Activity »
Search the entries below for the string "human" and give the number of lines that hold it, nothing else.

===== Input data

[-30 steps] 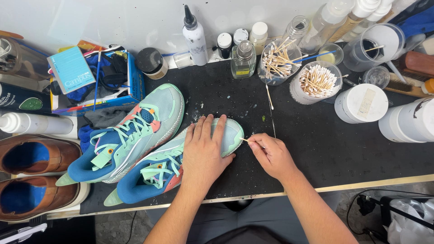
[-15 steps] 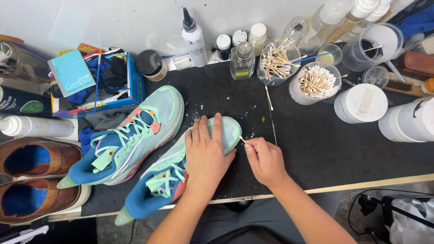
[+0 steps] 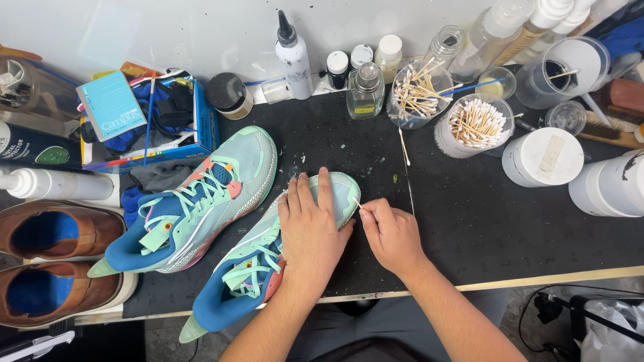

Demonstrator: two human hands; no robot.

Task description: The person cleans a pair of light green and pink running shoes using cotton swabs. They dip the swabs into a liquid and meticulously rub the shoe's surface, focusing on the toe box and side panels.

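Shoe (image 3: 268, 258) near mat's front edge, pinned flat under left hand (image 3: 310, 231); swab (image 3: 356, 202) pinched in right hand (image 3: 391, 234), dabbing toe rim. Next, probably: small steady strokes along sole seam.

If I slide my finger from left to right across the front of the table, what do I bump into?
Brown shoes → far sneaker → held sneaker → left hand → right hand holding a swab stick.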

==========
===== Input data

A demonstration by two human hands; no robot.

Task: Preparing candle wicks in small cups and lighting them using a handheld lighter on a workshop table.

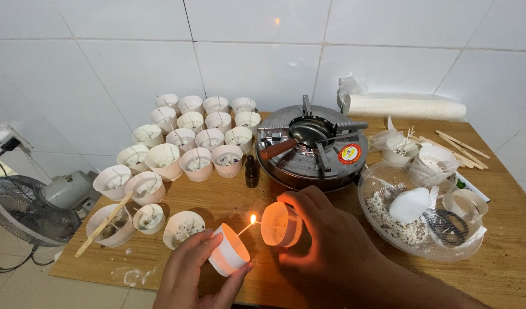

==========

Answer to the problem »
2